Pritchard Petroleum Co. v. Farmers Co-Op. Oil & Supply Co.

190 P.2d 55, 121 Mont. 1, 1948 Mont. LEXIS 14
CourtMontana Supreme Court
DecidedFebruary 17, 1948
DocketNo. 8743.
StatusPublished
Cited by25 cases

This text of 190 P.2d 55 (Pritchard Petroleum Co. v. Farmers Co-Op. Oil & Supply Co.) is published on Counsel Stack Legal Research, covering Montana Supreme Court primary law. Counsel Stack provides free access to over 12 million legal documents including statutes, case law, regulations, and constitutions.

Bluebook
Pritchard Petroleum Co. v. Farmers Co-Op. Oil & Supply Co., 190 P.2d 55, 121 Mont. 1, 1948 Mont. LEXIS 14 (Mo. 1948).

Opinions

MR. JUSTICE GIBSON

delivered the opinion of the court.

Appellant brought this action to recover the value of the use and occupancy of a tract of land situated in the city of Conrad, Montana, together with certain buildings thereon and improvements and fixtures attached thereto. The complaint was filed in the district court on February 8, 1941. Therein it is alleged that appellant was, and for more than ten years prior to the commencement of the action had been, the owner in fee of the tract of land, and that prior to and on or about March 30, 1935, there was situated upon it certain attached property, namely, two buildings, six steel storage tanks, and certain pumps, pipes *4 and fittings connecting the tanks with the pumps so that the entire property could be used for' carrying on therefrom the business of retailing and wholesaling gasoline, lubricating oils, and kindred products.

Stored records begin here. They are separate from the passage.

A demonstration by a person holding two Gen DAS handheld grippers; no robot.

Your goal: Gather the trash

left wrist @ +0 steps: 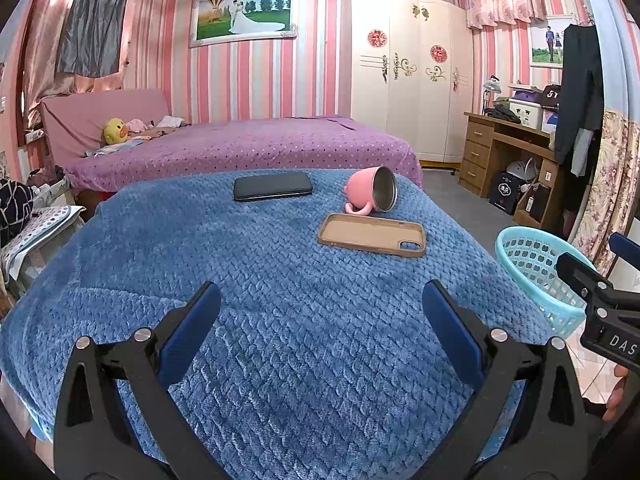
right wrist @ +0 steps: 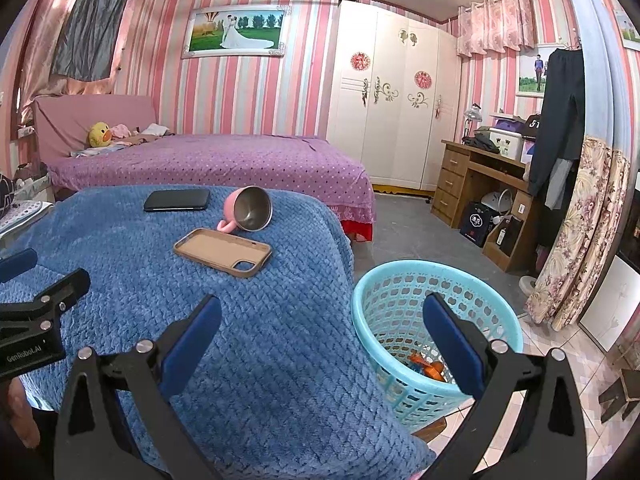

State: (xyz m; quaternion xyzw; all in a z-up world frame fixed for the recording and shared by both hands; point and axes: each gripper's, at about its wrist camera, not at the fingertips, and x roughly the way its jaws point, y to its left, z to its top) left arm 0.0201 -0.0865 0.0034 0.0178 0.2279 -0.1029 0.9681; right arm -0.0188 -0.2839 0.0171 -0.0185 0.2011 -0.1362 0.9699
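Note:
A light blue plastic basket [right wrist: 400, 292] stands on the floor at the right edge of the blue blanket [right wrist: 248, 320]; orange trash [right wrist: 426, 366] lies in its bottom. The basket also shows in the left wrist view [left wrist: 532, 264]. My right gripper [right wrist: 322, 316] is open and empty, over the blanket's edge and the basket rim. My left gripper [left wrist: 322, 304] is open and empty above the blanket [left wrist: 280, 300]. A brown phone case [left wrist: 372, 235], a tipped pink cup [left wrist: 372, 194] and a black phone [left wrist: 273, 186] lie on the blanket's far side.
A purple bed [left wrist: 248, 148] with a yellow duck toy [left wrist: 115, 131] lies behind. A white wardrobe [left wrist: 408, 68] and a wooden desk [left wrist: 504, 152] stand at the right. Floral curtain [right wrist: 580, 232] hangs near the basket. The other gripper shows at the right edge [left wrist: 608, 308].

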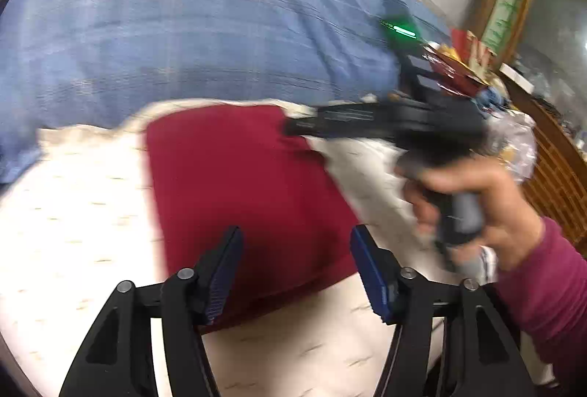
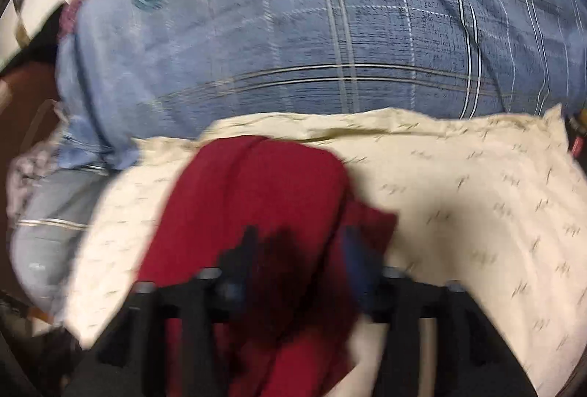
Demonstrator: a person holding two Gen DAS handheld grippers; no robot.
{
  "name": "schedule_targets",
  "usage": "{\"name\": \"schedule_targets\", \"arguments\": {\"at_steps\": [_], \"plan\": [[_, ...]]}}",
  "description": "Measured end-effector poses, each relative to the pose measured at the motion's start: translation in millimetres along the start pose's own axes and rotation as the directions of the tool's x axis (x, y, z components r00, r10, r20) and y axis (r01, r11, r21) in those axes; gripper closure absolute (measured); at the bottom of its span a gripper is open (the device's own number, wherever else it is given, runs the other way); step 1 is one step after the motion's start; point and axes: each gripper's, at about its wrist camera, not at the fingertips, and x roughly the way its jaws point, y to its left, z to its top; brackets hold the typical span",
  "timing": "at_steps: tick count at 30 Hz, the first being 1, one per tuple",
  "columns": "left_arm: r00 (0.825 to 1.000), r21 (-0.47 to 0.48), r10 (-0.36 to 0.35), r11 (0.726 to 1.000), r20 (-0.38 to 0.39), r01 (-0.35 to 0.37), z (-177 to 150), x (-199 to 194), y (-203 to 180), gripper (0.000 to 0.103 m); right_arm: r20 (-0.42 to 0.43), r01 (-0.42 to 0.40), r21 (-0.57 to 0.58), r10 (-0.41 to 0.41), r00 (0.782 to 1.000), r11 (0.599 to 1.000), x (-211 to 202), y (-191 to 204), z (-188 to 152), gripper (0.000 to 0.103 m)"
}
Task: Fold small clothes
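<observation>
A dark red garment [image 1: 238, 184] lies folded flat on a cream patterned sheet [image 1: 73, 213]. My left gripper [image 1: 298, 268] hovers over its near edge, blue pads wide apart with nothing pinched. My right gripper [image 1: 297, 127], held by a hand [image 1: 488, 210] in a maroon sleeve, reaches in from the right to the cloth's far right corner. The right wrist view is blurred. There the red garment [image 2: 256, 199] lies below the right gripper [image 2: 297, 257], whose fingers stand apart over the cloth without pressing on it.
A blue plaid blanket [image 1: 201, 30] with a round badge covers the bed beyond the cream sheet [image 2: 458, 195]. Packets and clutter [image 1: 458, 66] pile up at the right beside wooden furniture [image 1: 557, 184]. A black device with a green light [image 1: 403, 30] lies on the blanket.
</observation>
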Motion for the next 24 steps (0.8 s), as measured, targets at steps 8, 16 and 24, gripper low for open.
{"name": "schedule_targets", "arguments": {"at_steps": [8,16,24], "plan": [[0.994,-0.164,0.11,0.981,0.002,-0.108,-22.9,-8.7,40.7,0.042,-0.086,-0.043,0.037,0.046,0.995,0.998,11.4,19.8,-38.4,0.019],[0.991,-0.153,0.128,0.98,-0.022,-0.13,-34.2,17.7,48.5,0.042,-0.009,0.004,0.029,-0.004,1.0,1.0,24.2,22.8,-46.4,0.074],[0.992,-0.148,0.122,0.982,0.008,-0.12,-30.1,20.2,57.2,0.042,0.106,0.117,-0.071,-0.109,0.988,0.991,-18.6,20.0,-67.4,0.084]]}}
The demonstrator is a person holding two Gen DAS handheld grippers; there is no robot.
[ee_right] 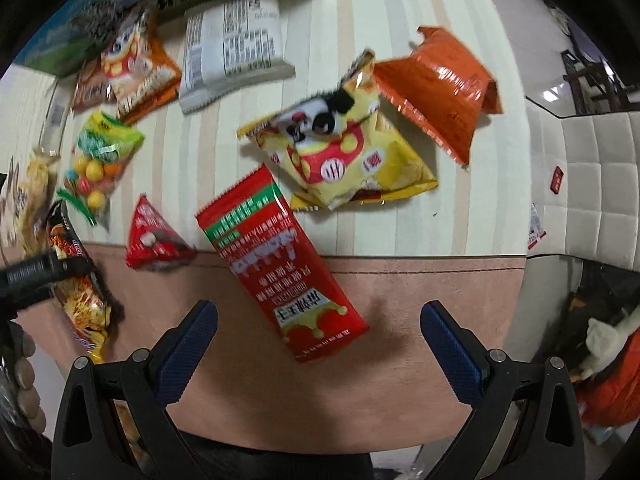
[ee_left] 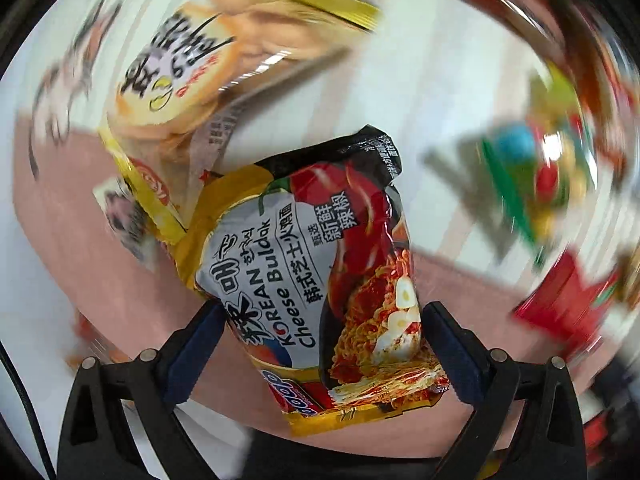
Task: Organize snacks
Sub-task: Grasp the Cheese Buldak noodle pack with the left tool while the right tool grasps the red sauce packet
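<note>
Blue rubber pads line the black fingers of both hand-held grippers. In the left wrist view, the left gripper (ee_left: 322, 344) is clamped on a noodle packet (ee_left: 320, 280), its two pads pressing the packet's sides. The packet is black, red and yellow, printed with "Korean Buldak Cheese" and a picture of noodles, and it is lifted above a pink strip of cloth (ee_left: 100, 248). Just behind it, touching its upper left corner, lies a yellow-edged snack bag (ee_left: 188, 80) with large dark lettering. The rest of this view is blurred by motion; a bag of coloured sweets (ee_left: 532, 176) and a red packet (ee_left: 568, 304) show faintly at the right.

In the right wrist view, the right gripper (ee_right: 319, 344) is wide apart and holds nothing. Between and just beyond its fingers lies a long red packet (ee_right: 280, 264), half on the pink strip (ee_right: 440, 288) and half on a cream striped cloth (ee_right: 400, 216). Beyond it lie a yellow cartoon bag (ee_right: 344, 152), an orange bag (ee_right: 436, 84) and a white packet (ee_right: 232, 44). To the left are a small red triangular packet (ee_right: 154, 240) and a bag of coloured sweets (ee_right: 98, 160). At the far left edge, the other gripper holds the noodle packet (ee_right: 80, 300), with a hand (ee_right: 24, 384) below it.
</note>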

It is averred that at the time last mentioned the respondent entered upon the property and took possession of all of it and used and occupied the premises for dealing in gasoline, oil, and kindred products, and maintained such possession and occupancy to the date of the complaint.

It is further averred that during the period of respondent’s occupancy and use of the property it passed through the tanks and pumps and sold from the property in excess of three million gallons of gasoline, distillate, kerosene and lubricating oils, and greases in excess of 125,000 pounds, and that the actual and reasonable value of the use and occupancy of the property for the said period was 14 per gallon for each gallon of gasoline and like products sold from the property and 14 per pound for all greases sold therefrom.

The complaint then avers that by reason of the facts stated, the respondent became indebted to appellant in the sum of $31,250 and that no part thereof has been paid.

The complaint does not negative a lawful entry and use of the property, and standing alone, might not meet the requirements of Elijah v. Wright, 52 Mont. 438, 158 Pac. 475, but it is aided by averments and admissions in the subsequent pleadings whereby the issues were framed.

A demurrer to the complaint was filed but abandoned and respondent filed answer to the complaint on April 16, 1941, and an amended answer and cross complaint on December 3, 1945, to which was interposed a general and special demurrer, which was sustained in part and overruled in part, and a second amended answer and cross complaint was filed on March 4, 1946, pursuant to permission of the court for the filing thereof. A general demurrer to the second amended answer and cross complaint was interposed by appellant which was overruled, and reply to the second amended answer and answer to the *5 cross complaint therein contained was filed on April 29, 1946. The dates of the filing of the various pleadings are here given because of appellant’s specifications of error in overruling its demurrers and in permitting the filing of amended pleadings by respondent.

Two actions between the same parties involving the ownership of certain storage tanks placed on the said tract, consolidated for trial, were before this court for review and the opinion therein, Pritchard Petroleum Co. v. Farmers Cooperative Oil & Supply Co., Mont., 161 Pac. (2d) 526, contains a statement of some of the facts of this case, and as that opinion is properly before us by virtue of averment and admission in the pleadings herein, reference to it will permit more of brevity in statement than otherwise might be possible.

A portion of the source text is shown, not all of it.